Reproduzo aqui a segunda parte do depoimento que fiz na Conferência de Avaliação do Plano Diretor de Porto Alegre, realizada no Salão de Atos da PUCRS, no dia 7 de março. A primeira parte o leitor encontra aqui.
Em Porto Alegre, o Plano Diretor favorece o aprofundamento dessa divisão [entre classes da sociedade cindida, como foi apontado na coluna anterior]. De um lado os condomínios fechados, shoppings em sua maioria cercados e isolados das calçadas, farmácias e lojas rodeadas de carros. Calçadas que se transformam a cada dia em acostamentos para as pistas de automóveis. Do outro lado, a não cidade, a periferia que constitui tudo o que não são as ilhas dos privilegiados. Até nosso Parque da Redenção corre o risco de virar uma ilha privada assim como já o é o Cais Mauá.
Vou dar um exemplo do que estou falando. Visualizem, por um momento, a praia do Cristal. Em vez de, de um lado, uma calçada com comércio, restaurantes e moradias e do outro um calçadão como qualquer praia urbana do mundo, o que temos? Um corredor viário entre duas cercas. Isso é resultado de um Plano Diretor que, de um lado deixou que a orla fosse privatizada e de outro que fosse ocupada por um shopping rodoviário e um condomínio fechado. O que temos ali é cidade ou território? Para mim é território ou, se preferirem, periferia.
A essência da revisão do Plano Diretor não deveria ser técnica, mas cultural. A técnica vai nos ajudar a construir a cidade que queremos. Hoje, Porto Alegre está planejada para abrigar 8 milhões de habitantes. Faz sentido? Conforme as projeções, mal e mal chegaremos a 1,5 milhão.
Para essa cidade real, eu gostaria que fosse feita uma revisão dos princípios modernistas da cidade rodoviária voltada para os carros que ainda estão embutidos no nosso plano diretor. É só olhar para a ausência de reformulações no plano viário traçado em 1959 para entender do que estou falando. A cidade pedestre, que é a que eu almejo, não pode ser constituída sem que se reforme a cidade rodoviária. É preciso redesenhá-la.

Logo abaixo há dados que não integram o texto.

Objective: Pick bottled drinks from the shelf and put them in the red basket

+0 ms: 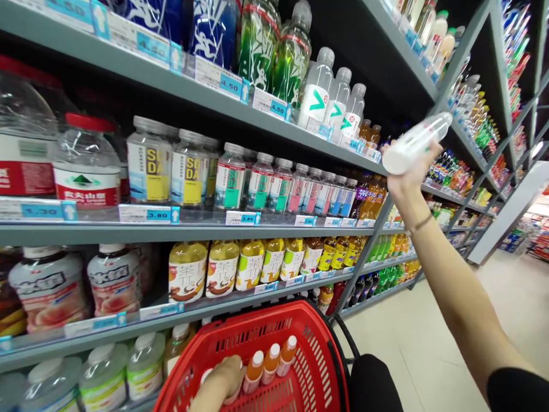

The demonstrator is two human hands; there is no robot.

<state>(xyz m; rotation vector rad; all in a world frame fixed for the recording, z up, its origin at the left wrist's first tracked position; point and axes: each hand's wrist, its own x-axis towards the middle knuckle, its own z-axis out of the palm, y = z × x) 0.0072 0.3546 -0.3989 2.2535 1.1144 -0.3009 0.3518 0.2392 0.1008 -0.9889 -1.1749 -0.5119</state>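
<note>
My right hand [412,171] is raised at the right, its fingers wrapped round a clear bottle [414,146] with a whitish label. The bottle is tilted, cap end up to the right, and slightly blurred. Low in the view, my left hand [225,375] reaches into a red shopping basket [257,315]. Its fingers curl over a small bottle of orange drink [233,396], mostly hidden beneath the hand. Beside it stand several upright white-capped bottles of orange drink [270,363] in a row. Another white cap [206,375] shows left of the hand.
Grey shelves [274,230] with price tags run along the left and into the distance. They hold soda water bottles [229,177], tea bottles [223,269], green sports drinks [257,48] and clear bottles with a green mark [317,91]. Pale floor [398,337] lies at the right.
</note>
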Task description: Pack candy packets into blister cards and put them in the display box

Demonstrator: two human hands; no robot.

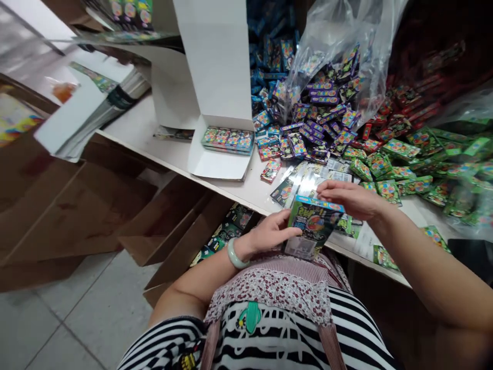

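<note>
In front of my apron is a small dark printed box (314, 224) with a blue top edge and colourful lettering, tilted toward me. My left hand (275, 231) grips it at its left side, thumb across the front face. My right hand (352, 198) is closed at the upper right, its fingers against the rear of the top edge, partly hidden by the box. Behind it on the table lie clear-wrapped dark printed packs (287, 190) and a single small red packet (271, 170).
Heaps of purple packets (323, 97), blue packets (269, 56), red packets (412, 108) and green packets (400, 149) cover the table's back and right. An open white carton (221, 167) holds several packets. Stacked flat card (100, 113) lies left; brown cartons (57, 205) stand below.
</note>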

Trago então algumas sugestões que considero importantes para serem incluídas na revisão de seu plano diretor. Vão no sentido de um redesenho para que nos faça encontrar nela a vivência de cidade e não de um território amorfo, periférico e irrelevante.
- rever a proposta de densidade de cada bairro, e por consequência seus índices construtivos, levando-se em consideração que não há perspectiva de crescimento populacional no horizonte. Hoje, há uma previsão impossível de ser atingida em seu todo;
- não aprovar condomínios horizontais com mais de 30m de testada para logradouros públicos se os mesmos não tiverem fachadas ativas composta por bares, restaurantes, lojas, comércio, serviço e lazer para os cidadãos;
- criar incentivos para transformação dos atuais condomínios nos mesmos padrões dos do item anterior;
- incentivo para transformação dos parques de estacionamento em volta dos shoppings em áreas de convívio sem a separação entre áreas públicas e privadas;
- redesenho dos gabaritos de ruas e avenidas, com ênfase em atividades pedestres, de lazer e ambientais;
- estudo de apropriação pública dos recuos viários gravados e não aproveitados para a finalidade original – tráfego – para uso nos moldes do item anterior;
- considerar toda vaga de estacionamento acima do solo no índice de aproveitamento do terreno;
- delegar ao EPAHC/COMPAHC atribuição para definir regimes diferenciados de altura máxima das edificações por bairros e para a cidade como um todo com o especial cuidado para a preservação de volumetria harmônica e compatível com a topografia da cidade, respeitando a evidência de seus morros e espigões;
- elaborar e oferecer aos incorporadores projetos volumétricos singulares que, em bairros históricos, “costurem” a diversidade tipológica de quarteirões que vivenciaram diferentes legislações nos últimos 70 anos;
- revogar imediatamente a isenção de limite de altura no 4º Distrito e Centro Histórico em favor da proposta do item anterior;
- rebaixar o Trensurb no centro da cidade e elaborar projeto único em operação concertada para os dois lados da avenida Mauá;
- transferir a responsabilidade urbanística do Cais Mauá para a prefeitura de Porto Alegre. O cais no meu entender deve ser integrado às áreas públicas do Centro Histórico.